FirstWeTakeManhattan Sun 31-Jan-16 10:51:15

It's part of your own identity and not looking like you have to do everything with her husband

We have a shared email address, and our own separate work/private ones.

Like other posters said, sometimes it's practical to have a joint one. To suggest that this is because we simply 'have to do everything together' strikes me as slightly juvenile.

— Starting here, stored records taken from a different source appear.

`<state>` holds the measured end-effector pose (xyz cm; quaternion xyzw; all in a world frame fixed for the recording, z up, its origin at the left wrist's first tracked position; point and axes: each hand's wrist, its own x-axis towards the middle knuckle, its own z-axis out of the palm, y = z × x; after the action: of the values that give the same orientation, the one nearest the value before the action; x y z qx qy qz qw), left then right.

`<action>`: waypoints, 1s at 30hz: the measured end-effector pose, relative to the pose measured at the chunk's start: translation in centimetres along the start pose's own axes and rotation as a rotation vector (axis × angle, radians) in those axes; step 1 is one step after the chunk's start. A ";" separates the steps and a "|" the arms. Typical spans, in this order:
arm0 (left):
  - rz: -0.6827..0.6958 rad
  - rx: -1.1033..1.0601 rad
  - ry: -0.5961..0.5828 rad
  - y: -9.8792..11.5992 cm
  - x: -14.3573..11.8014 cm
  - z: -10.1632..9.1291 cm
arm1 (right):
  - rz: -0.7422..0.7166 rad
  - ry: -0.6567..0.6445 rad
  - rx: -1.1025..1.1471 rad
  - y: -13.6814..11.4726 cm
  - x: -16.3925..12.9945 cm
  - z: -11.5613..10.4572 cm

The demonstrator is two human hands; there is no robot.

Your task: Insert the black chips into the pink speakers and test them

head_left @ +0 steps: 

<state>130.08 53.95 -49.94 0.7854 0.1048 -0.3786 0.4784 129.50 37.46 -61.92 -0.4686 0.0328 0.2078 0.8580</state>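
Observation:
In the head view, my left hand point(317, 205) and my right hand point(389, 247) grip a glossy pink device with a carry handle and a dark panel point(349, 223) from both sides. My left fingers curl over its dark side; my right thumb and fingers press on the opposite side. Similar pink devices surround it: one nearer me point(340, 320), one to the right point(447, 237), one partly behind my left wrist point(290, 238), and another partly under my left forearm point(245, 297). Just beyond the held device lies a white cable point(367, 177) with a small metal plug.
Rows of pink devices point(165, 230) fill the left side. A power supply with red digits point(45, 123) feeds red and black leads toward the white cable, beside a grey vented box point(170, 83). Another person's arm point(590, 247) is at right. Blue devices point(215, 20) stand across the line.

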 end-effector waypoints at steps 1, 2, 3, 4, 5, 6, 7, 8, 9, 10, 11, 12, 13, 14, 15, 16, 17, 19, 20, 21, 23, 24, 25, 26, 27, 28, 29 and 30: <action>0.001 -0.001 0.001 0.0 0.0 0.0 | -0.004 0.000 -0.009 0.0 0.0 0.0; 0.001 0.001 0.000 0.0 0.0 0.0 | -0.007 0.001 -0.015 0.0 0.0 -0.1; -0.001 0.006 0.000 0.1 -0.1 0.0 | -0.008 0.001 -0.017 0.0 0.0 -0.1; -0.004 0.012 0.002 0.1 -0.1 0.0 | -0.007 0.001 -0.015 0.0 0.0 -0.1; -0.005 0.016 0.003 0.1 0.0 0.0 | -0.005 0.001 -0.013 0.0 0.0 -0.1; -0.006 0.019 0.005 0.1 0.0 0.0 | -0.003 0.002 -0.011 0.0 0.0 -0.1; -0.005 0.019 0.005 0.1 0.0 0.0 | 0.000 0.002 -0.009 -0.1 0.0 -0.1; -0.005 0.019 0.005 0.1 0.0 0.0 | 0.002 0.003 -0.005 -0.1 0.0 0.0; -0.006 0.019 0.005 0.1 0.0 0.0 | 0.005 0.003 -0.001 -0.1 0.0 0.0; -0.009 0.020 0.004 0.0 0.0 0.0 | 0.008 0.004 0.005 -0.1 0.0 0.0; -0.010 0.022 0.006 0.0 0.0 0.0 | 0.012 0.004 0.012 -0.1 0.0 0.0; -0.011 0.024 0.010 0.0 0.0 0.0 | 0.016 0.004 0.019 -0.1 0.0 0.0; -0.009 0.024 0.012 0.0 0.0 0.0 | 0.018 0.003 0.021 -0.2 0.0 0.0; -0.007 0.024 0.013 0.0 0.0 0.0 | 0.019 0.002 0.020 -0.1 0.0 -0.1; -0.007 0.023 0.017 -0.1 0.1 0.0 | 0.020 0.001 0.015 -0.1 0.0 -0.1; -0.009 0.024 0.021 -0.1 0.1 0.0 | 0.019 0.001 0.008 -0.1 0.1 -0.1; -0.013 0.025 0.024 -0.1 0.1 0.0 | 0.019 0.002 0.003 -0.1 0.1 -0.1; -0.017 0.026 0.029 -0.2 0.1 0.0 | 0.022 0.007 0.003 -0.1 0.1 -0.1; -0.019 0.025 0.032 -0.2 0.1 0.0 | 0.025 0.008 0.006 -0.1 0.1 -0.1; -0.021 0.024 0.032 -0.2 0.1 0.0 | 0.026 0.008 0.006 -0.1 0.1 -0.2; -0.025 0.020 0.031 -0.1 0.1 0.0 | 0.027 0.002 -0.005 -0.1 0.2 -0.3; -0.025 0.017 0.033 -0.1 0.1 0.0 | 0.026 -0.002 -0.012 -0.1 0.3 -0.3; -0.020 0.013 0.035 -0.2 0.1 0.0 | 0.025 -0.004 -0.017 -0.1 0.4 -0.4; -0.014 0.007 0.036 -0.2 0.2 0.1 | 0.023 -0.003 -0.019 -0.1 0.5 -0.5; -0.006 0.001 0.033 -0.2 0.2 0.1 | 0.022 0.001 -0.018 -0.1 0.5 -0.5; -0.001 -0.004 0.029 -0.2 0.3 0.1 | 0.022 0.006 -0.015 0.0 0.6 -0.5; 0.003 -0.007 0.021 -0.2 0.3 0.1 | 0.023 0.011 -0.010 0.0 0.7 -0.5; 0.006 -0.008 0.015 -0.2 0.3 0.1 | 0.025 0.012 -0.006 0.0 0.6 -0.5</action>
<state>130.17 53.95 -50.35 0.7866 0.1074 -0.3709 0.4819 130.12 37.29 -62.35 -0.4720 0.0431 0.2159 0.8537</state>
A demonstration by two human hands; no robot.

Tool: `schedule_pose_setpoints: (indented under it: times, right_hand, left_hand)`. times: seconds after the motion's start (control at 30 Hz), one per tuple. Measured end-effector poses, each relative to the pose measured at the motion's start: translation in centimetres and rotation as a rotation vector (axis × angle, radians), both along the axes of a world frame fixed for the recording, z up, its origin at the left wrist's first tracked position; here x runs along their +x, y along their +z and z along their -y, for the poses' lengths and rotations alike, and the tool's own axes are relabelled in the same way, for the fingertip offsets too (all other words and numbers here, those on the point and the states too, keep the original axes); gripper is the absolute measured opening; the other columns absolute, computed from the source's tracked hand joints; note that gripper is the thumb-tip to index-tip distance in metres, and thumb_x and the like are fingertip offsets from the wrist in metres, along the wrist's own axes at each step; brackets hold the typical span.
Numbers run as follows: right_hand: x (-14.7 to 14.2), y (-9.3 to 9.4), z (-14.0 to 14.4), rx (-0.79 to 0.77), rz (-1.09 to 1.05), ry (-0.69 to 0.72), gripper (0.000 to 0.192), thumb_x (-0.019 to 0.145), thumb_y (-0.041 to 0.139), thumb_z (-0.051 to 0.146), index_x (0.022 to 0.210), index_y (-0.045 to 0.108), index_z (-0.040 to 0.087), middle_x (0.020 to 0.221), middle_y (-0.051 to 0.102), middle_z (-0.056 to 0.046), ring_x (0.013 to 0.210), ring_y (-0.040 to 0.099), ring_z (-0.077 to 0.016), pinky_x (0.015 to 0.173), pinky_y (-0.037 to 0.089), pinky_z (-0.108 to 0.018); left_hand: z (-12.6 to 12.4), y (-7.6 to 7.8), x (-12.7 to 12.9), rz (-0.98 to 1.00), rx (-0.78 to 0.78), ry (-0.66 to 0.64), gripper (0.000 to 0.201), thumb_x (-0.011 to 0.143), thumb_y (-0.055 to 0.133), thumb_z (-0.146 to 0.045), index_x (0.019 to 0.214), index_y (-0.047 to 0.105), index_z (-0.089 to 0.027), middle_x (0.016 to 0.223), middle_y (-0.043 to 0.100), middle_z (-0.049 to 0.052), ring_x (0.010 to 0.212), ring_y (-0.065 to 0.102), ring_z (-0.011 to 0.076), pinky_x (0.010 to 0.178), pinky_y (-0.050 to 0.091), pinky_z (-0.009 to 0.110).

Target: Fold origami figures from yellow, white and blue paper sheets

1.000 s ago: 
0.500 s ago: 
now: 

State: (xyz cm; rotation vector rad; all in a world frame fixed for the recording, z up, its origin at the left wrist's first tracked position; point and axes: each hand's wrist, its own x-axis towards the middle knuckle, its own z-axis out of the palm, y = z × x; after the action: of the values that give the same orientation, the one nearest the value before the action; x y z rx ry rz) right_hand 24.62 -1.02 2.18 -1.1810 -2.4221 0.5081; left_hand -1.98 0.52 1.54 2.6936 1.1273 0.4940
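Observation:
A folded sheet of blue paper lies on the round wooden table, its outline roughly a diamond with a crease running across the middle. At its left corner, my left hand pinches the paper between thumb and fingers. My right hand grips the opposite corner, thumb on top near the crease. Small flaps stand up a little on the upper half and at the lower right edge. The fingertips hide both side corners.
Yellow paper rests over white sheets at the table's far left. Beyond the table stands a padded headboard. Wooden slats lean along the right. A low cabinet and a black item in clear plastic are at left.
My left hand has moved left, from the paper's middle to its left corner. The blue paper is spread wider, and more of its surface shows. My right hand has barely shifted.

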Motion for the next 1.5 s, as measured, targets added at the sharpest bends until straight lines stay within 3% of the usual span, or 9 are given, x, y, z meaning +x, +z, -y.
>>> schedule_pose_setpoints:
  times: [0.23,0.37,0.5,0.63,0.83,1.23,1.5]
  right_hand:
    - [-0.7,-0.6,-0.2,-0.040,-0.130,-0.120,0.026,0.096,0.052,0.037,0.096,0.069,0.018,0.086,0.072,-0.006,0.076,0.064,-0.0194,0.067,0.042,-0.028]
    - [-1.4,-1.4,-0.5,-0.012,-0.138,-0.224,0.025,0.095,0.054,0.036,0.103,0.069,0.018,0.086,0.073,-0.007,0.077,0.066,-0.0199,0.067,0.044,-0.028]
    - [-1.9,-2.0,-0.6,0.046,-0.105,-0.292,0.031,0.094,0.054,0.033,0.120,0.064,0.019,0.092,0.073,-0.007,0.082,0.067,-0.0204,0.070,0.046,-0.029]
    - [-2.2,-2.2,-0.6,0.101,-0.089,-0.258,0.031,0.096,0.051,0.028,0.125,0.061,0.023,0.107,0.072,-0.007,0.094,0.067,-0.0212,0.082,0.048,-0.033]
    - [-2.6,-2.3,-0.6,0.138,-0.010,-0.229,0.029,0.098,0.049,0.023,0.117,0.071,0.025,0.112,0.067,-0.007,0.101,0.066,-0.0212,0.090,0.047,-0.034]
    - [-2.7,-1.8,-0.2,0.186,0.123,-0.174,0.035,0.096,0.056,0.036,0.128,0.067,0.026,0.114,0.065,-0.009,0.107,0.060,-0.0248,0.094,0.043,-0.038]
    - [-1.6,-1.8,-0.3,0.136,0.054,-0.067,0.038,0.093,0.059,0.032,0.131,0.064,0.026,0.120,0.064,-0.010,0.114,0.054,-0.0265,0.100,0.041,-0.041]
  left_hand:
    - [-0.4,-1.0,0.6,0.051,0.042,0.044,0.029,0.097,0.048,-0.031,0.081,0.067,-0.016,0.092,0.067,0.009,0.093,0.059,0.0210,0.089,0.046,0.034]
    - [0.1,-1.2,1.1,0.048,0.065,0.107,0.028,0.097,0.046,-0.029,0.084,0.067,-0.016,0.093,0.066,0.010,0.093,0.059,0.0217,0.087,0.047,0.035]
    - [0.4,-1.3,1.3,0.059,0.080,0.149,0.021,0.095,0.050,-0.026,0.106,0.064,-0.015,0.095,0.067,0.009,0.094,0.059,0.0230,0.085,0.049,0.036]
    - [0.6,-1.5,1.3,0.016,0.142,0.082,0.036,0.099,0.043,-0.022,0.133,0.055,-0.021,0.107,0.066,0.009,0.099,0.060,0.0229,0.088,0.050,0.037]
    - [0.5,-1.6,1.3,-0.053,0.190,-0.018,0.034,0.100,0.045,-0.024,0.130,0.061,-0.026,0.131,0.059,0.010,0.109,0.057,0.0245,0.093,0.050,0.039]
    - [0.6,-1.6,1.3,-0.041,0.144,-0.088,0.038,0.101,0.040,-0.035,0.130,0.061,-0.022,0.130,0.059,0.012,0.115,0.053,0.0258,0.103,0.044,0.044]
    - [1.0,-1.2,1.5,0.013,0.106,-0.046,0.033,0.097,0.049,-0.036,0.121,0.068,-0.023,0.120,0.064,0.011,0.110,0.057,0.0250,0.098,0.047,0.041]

I'm amazed it bothers you even a teeny, tiny bit. 'A shocker?' Really?

PurpleDaisies Sun 31-Jan-16 10:58:46

It works for them-I don't understand why it's a big deal. We have our own email addresses but check each other's regularly. It would be easier to have a shared one. We also open each other's letters.

I don't get why it would be smug.

PaulAnkaTheDog Sun 31-Jan-16 11:02:11

I'm more offended by the idea that you think an email address is part of your own identity tbh.